Work order: The answer must consist of every line in the data that contains "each".

The data:
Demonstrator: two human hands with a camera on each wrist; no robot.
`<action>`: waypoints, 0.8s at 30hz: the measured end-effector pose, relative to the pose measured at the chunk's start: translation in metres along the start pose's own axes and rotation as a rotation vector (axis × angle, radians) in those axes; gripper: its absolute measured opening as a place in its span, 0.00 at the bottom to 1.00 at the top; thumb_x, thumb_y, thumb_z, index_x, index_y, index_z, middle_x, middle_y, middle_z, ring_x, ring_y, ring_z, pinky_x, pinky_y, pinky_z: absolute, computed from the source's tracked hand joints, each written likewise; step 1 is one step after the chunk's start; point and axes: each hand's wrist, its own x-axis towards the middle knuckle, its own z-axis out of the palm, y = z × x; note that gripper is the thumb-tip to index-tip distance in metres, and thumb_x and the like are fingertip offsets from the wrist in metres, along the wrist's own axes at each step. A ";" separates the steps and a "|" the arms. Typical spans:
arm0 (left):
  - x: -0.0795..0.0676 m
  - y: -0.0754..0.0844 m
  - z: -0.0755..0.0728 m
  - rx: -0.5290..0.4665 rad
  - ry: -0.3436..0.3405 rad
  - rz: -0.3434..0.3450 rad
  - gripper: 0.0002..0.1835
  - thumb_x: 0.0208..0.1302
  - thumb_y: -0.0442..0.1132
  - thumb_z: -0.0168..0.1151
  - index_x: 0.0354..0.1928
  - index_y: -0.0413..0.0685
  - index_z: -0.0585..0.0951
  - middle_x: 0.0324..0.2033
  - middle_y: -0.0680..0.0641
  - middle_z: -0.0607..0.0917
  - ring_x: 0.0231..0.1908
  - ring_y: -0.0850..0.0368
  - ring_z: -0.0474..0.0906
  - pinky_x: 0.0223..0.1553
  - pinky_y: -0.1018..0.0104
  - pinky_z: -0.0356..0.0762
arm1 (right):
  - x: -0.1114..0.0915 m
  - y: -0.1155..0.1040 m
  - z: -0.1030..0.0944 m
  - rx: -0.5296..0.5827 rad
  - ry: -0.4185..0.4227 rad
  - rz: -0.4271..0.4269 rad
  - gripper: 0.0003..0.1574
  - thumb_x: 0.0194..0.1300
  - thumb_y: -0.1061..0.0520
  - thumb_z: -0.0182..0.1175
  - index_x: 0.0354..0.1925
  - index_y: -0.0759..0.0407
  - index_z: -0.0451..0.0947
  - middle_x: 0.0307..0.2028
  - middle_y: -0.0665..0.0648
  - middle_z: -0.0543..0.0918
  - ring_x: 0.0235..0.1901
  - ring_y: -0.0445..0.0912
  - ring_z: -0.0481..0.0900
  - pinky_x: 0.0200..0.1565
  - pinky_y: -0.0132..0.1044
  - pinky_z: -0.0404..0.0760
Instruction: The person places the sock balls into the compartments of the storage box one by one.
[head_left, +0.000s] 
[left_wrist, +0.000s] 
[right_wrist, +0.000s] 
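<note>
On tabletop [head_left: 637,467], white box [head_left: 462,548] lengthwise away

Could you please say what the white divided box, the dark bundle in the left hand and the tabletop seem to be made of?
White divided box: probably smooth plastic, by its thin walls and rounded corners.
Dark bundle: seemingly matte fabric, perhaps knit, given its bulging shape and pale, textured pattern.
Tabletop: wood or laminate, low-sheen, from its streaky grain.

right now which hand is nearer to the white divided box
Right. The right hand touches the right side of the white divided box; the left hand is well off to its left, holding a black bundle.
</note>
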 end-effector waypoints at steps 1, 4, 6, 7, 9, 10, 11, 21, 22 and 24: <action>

The completed task:
Demonstrator: two human hands with a camera on each wrist; no robot.
`<action>`: waypoints, 0.8s at 30hz: the measured end-effector pose, relative to the pose measured at the chunk's start: translation in metres along the start pose's own axes and rotation as a rotation vector (axis × angle, radians) in those axes; gripper: its absolute measured opening as a place in its span, 0.00 at the bottom to 1.00 at the top; thumb_x, thumb_y, thumb_z, index_x, index_y, index_z, middle_x, middle_y, middle_z, ring_x, ring_y, ring_z, pinky_x, pinky_y, pinky_z: absolute, computed from the source's tracked hand joints, each written likewise; step 1 is one step after the chunk's start; point and axes: each hand's wrist, its own x-axis towards the middle knuckle, its own z-axis out of the palm, y = z × x; note that gripper is the thumb-tip to index-tip distance in metres, and thumb_x and the like are fingertip offsets from the wrist in metres, along the wrist's own axes at each step. A ";" separates the steps and a "|" the arms. Typical spans:

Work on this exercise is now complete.